Ava había visitado la mansión de Creed para recuperar el pergamino de diseño sabiendo que estaba en su posesión pero en lugar de dárselo a ella, el hombre se negó.
Diciendo que se lo daría a Sabbi él mismo.
—Consejera Ava, ¿tiene algo que decir en contra de esto?
—fue el consejero jefe Reuben quien le hizo la pregunta.
Ella sonrió mirando a nadie en particular —¿Qué quieres que diga?
He estado diciendo que no maté a Creed ni a las brujas.
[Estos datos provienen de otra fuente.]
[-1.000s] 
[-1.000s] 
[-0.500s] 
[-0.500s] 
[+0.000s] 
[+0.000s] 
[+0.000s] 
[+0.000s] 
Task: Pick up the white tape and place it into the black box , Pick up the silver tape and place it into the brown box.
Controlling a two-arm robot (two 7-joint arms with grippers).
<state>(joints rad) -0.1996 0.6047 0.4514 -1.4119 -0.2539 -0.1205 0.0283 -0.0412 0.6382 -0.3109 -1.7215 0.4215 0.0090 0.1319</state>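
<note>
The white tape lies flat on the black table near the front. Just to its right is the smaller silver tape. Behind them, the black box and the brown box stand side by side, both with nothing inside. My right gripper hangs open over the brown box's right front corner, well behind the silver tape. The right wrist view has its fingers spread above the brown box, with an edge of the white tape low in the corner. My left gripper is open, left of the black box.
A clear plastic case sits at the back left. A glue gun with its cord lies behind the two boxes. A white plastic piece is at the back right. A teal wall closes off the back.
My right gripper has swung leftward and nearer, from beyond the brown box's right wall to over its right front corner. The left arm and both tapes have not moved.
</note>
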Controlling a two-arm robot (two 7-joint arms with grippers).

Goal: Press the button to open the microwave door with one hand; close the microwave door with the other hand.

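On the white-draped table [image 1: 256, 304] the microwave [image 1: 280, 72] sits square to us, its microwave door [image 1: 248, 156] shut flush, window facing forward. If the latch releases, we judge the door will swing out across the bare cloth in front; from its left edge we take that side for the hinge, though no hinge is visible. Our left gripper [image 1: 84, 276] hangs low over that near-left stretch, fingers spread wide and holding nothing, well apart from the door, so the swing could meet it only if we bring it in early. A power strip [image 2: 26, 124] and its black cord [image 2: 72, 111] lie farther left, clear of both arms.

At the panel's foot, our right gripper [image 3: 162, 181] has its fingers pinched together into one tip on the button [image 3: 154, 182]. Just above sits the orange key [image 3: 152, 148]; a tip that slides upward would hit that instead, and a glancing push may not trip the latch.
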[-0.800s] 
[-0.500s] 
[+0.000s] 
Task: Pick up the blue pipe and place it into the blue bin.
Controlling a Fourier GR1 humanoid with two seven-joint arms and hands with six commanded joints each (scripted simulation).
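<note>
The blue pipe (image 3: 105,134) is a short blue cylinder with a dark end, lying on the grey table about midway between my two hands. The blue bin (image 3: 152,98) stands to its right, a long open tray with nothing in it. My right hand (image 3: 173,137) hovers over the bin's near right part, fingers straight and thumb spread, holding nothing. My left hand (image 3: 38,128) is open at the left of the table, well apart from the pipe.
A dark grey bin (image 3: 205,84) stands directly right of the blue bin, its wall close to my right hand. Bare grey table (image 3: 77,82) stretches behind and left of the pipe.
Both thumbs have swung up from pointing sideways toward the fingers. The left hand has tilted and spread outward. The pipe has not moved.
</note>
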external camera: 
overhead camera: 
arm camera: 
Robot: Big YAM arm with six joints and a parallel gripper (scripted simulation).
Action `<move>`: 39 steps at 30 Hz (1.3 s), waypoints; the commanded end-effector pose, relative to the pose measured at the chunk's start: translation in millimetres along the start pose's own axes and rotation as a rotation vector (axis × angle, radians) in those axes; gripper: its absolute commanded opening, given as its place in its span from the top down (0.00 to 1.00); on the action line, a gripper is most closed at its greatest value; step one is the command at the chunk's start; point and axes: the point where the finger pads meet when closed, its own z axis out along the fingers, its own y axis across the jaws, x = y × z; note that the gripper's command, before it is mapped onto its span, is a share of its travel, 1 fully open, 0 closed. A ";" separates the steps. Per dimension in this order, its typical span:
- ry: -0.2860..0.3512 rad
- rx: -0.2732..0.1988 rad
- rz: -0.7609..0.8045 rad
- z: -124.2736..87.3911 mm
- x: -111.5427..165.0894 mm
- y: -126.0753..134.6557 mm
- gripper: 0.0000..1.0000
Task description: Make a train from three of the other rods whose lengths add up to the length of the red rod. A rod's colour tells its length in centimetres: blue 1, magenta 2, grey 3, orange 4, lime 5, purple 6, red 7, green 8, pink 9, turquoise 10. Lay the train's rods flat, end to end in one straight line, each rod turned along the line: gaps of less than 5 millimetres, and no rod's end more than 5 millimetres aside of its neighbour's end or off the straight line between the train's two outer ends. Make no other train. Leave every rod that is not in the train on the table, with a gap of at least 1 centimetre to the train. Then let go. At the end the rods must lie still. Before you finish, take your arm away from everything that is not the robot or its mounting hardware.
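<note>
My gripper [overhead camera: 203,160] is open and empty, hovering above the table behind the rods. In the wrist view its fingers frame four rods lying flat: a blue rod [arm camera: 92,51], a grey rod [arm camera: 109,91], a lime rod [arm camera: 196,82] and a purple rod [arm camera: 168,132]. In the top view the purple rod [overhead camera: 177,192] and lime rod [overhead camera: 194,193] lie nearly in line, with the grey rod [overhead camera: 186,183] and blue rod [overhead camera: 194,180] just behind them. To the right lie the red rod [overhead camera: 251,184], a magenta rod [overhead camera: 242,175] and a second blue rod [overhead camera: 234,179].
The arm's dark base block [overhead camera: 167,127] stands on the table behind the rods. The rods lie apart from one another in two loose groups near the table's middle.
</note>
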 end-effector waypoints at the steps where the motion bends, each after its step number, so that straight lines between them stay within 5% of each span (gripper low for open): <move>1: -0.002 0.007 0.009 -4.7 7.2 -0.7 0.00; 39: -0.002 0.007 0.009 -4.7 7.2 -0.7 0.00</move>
Desde el frente de la habitación, el Señor Nicolás entonces dijo —¿Quién era la bruja blanca que mataste junto con la bruja negra que te acompañaba?
Kreme había sido el único en notarlo y aunque era una gran mentira sobre Nicolás estar allí con él, en verdad el hombre no estaba con él, lo que hizo que los ojos del hombre joven se abrieran de par en par sobre cómo el Señor Nicolás sabía sobre lo que sucedió a menos que el Maestro Damien le hubiera dicho lo cual era muy poco probable con la repentina invención de cosas.